(BRIEF)
What is needed is an exact copy of the lines from the one containing "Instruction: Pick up" through the final line of the material below.

(RAW DATA)
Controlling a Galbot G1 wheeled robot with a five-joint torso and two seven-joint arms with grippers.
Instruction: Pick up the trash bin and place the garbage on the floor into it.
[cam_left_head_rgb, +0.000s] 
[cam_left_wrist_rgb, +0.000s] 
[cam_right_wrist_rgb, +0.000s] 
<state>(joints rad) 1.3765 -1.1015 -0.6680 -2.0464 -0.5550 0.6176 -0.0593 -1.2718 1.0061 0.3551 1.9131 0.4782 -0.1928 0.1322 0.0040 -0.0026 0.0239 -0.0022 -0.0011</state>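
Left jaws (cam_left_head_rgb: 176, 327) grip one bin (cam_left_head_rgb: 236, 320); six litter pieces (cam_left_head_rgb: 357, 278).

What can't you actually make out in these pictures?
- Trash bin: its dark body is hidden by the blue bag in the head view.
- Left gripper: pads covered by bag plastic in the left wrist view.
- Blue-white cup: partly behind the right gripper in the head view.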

(RESULT)
Instruction: Pick up the trash bin and place the garbage on the floor into it.
[cam_left_head_rgb, +0.000s] 
[cam_left_wrist_rgb, +0.000s] 
[cam_right_wrist_rgb, +0.000s] 
<state>(joints rad) 1.3765 -1.1015 -0.6680 -2.0464 -0.5550 0.6176 -0.0593 -1.2718 1.0061 0.3551 1.9131 0.4782 -0.1928 0.1322 0.0040 -0.0026 0.0239 -0.0022 -0.0011</state>
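Left jaws (cam_left_head_rgb: 176, 327) grip one bin (cam_left_head_rgb: 236, 320); six litter pieces (cam_left_head_rgb: 357, 278).

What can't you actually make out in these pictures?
- Trash bin: its dark body is hidden by the blue bag in the head view.
- Left gripper: pads covered by bag plastic in the left wrist view.
- Blue-white cup: partly behind the right gripper in the head view.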

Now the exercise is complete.